I have been happily married for 28yrs, during that time my husband and I have raised 5 wonderful sons. I feel very blessed to have been given the chance and opportunity be a mother. I love all my sons, and respect that they are individuals in their own right. My husband and I have always been very supportive and encouraged our boys to make their own choices, even though at times we knew that the choices they made (in our opinion) where not always the right ones (but we always encouraged them regardless). We allowed them the freedom to grow and to develop as individual well rounded people, safe in the knowlege that they were loved and respected.

My third son Stephen and I had a very close relationship, we had the same interests and I could always depend on Stephen, he was a kind, considerate, but a very sensitive person. Five years ago he moved away from home and attended university, we were very proud of his achievements, and then he met Megan, we loved her straight away, a lovely girl very bright and bubbly. The whole family were so pleased when Stephen announced after two years that they were to get engaged, we laid on a wonderful engagement party and could not be happier for them both.

 

Unfortunately within a few months cracks started to appear. Megan turned out not to be the person we thought she was, and it seemed it had always been her intention to split the family. We felt stupid that we hadn't recognised problems and dealt with issues and concerns sooner. We thought we were being paranoid. Eventually after things were going too far, the whole family raised concerns to help protect Stephen, we don't regret doing this.

 

In the end Stephen chose his fiance over his family, she made him choose. He sent a text to my husband stating that he felt it would be better if he cut off all communication from us, but wanted to maintain contact with his his brothers (which he hasn't done). He also informed us the parents that we would not be sent an invite to the wedding next year. Within a few hours of the text being sent all family members were removed from facebook, we know his fiance did this as we know Stephen was at work at the time.

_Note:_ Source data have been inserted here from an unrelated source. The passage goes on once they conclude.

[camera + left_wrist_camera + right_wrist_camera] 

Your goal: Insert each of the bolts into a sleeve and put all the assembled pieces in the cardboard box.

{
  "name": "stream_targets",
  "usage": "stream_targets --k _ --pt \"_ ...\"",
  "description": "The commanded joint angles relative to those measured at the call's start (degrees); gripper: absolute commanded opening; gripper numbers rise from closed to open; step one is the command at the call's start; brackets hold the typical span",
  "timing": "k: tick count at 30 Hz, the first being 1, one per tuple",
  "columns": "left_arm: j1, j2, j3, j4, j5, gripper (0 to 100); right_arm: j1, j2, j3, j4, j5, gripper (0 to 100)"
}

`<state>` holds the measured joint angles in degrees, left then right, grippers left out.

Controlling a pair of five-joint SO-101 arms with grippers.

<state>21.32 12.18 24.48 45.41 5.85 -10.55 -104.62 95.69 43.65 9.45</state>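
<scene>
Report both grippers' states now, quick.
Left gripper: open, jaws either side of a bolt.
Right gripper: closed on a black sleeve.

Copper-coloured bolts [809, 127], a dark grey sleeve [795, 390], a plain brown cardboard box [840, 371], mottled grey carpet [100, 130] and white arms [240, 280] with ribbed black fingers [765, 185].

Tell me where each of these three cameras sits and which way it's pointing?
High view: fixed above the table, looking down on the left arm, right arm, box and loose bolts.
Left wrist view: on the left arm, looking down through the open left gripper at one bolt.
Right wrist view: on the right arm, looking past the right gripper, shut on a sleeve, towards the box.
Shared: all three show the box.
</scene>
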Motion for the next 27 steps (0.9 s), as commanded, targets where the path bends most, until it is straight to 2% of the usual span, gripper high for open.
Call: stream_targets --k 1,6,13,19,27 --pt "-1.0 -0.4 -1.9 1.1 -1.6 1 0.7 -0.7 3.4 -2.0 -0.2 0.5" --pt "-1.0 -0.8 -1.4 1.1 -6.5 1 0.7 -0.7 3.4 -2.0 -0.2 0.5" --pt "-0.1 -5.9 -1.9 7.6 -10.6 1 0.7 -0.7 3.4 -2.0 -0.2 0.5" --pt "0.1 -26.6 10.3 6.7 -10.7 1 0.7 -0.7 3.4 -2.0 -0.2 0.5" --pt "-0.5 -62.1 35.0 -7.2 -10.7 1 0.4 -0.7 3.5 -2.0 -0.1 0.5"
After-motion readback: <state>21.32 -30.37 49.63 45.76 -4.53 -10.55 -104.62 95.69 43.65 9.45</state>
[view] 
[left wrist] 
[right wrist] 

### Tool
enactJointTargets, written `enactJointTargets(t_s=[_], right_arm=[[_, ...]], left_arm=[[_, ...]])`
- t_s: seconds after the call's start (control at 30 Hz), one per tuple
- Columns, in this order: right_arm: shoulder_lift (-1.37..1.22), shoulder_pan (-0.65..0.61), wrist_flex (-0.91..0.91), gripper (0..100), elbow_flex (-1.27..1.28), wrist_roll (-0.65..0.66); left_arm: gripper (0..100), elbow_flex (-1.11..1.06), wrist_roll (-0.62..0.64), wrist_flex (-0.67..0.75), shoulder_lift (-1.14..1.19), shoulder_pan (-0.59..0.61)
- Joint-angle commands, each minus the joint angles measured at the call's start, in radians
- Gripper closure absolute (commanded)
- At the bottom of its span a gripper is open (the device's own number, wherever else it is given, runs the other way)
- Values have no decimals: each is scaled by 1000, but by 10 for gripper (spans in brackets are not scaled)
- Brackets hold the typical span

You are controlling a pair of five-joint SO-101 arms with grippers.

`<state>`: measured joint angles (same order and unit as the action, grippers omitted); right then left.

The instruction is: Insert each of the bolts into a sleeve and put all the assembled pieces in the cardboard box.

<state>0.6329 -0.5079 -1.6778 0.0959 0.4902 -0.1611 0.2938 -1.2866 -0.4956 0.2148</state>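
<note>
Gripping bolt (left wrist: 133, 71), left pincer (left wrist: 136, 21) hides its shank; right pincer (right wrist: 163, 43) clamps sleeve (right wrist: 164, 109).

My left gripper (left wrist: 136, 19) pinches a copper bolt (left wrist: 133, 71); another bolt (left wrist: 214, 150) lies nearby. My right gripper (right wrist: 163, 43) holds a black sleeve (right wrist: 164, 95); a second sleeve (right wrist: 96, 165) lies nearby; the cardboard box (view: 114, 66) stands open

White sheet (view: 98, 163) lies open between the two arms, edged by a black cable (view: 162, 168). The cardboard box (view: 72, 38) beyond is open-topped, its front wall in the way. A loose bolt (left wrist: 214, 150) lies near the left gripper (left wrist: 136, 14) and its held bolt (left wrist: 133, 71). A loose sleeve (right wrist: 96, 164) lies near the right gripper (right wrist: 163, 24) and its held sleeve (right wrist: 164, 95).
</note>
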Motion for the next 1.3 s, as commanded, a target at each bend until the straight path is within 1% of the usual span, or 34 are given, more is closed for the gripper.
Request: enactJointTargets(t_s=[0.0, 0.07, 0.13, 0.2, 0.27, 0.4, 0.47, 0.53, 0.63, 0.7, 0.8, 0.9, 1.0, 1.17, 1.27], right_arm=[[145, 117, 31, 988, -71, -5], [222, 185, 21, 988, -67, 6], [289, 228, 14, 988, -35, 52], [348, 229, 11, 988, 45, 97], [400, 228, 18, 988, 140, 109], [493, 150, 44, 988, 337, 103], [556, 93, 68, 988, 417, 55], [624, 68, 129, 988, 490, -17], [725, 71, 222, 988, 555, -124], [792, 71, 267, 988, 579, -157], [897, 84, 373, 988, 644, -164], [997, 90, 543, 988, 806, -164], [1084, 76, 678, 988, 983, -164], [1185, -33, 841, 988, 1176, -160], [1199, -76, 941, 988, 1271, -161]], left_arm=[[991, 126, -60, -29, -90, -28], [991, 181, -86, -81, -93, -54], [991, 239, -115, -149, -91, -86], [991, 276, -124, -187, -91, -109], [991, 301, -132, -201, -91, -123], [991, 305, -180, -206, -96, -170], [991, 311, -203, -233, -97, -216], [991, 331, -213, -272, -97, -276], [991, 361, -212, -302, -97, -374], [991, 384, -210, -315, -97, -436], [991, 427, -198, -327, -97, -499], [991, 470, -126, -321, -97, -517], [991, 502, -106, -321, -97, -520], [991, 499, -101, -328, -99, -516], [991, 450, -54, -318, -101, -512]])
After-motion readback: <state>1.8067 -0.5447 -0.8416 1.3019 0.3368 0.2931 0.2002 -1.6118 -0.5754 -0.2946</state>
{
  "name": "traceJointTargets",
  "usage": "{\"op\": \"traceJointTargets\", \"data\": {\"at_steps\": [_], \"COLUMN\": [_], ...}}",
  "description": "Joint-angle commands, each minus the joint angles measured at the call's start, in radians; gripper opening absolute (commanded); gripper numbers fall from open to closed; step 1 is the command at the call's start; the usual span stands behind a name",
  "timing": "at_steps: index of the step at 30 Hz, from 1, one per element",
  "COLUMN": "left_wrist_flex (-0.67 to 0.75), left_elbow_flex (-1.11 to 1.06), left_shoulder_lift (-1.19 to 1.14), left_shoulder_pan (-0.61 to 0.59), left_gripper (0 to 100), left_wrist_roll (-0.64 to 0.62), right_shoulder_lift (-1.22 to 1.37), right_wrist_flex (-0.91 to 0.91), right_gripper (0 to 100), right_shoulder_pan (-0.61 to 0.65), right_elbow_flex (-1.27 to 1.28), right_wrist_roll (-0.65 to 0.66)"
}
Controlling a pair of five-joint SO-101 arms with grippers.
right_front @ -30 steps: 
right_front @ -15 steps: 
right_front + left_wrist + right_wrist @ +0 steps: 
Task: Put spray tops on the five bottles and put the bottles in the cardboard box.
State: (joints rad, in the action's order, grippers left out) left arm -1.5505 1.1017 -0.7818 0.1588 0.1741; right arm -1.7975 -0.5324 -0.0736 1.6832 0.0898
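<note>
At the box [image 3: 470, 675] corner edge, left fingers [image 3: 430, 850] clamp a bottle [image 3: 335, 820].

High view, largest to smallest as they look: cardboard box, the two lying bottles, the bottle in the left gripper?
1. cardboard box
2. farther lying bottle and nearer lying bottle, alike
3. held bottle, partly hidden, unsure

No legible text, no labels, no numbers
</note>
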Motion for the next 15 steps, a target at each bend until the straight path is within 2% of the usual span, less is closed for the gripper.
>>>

My husband responded to the text, stating that the door will always be open for him should he change his mind.

My eldest son Chris spoke to Stephen a day or two after the text message was sent, and tried to help sort the rift out, Stephen did not listen to my son. This all happened on the 5th May 2012. We all feel very sad, hurt and angry by the whole situation. We have given him space and hoped he would see sense and would have contacted us by now.

We have read various articles advising not to make contact and to give him the time and space required. The whole family (extended included) has taken this situation badly. The sad thing is I know that Stephen will be finding this situation hard, but he will have had enough of the nagging from Megan, so he probably hoped that things would settle down eventually.

Rightly or wrongly the family feels he needs to make the first move as he closed the door. I find this really hard, and just want to see him and resolve the problem. Unfortunately as time goes by, anger increases and nobody will ever trust Megan, so even if he does contact us, our family will never be the same again.

We feel very disappointed that Stephen did not stand up to Megan we would never have asked Stephen to make a choice and feel at a loss.

All our lives are going forward, there has been some recent family developments, we feel very sad that Stephen is not privy to that information.

I am at the stage now where I need to accept that it is very likely that he is not going to make any contact. I am heartbroken as I know we did nothing wrong to warrant this course of action from Stephen. I hate to say it, but I am so very sad that he ever met Megan as she has destroyed our close family unit.